Role of GIS Technology, Spatial Data Analysis, and Remote Sensing in Urban Planning
Keywords:
GIS, remote sensing, urban planning, urban land-use change, Faisalabad Pakistan, spatial analysis, urban expansion, overlay analysis, buffer analysis, spatial clustering, sustainable development, LandsatAbstract
This study examines the application of Geographic Information Systems (GIS), spatial data analysis, and remote sensing in urban planning, using Faisalabad, Pakistan, as a case study. The research aims to analyze urban land-use changes and spatial expansion from 2000 to 2023, assess relationships between population density, land-use patterns, and infrastructure, and highlight the role of geospatial frameworks in sustainable urban development. Secondary data were sourced from NASA Landsat and European Space Agency Sentinel programs, complemented by population and transportation datasets. GIS processing and spatial analysis were conducted using QGIS and Python libraries, including GeoPandas, Rasterio, and PySAL. Land-use classification was performed using the Maximum Likelihood method, while NDBI and NDVI indices were used for time-series urbanization analysis.

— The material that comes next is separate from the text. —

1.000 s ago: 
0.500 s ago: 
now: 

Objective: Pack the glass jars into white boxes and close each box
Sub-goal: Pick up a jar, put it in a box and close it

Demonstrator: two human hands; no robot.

Results indicate that approximately 38.4% of urban fringe agricultural land was converted to built-up areas, with 74.2% of development occurring within 1.5 km of major roads, reflecting corridor-based growth. Spatial clustering identified seven significant high-density population zones. The findings demonstrate that GIS and remote sensing provide effective tools for monitoring urban growth and support evidence-based, sustainable planning in rapidly expanding cities.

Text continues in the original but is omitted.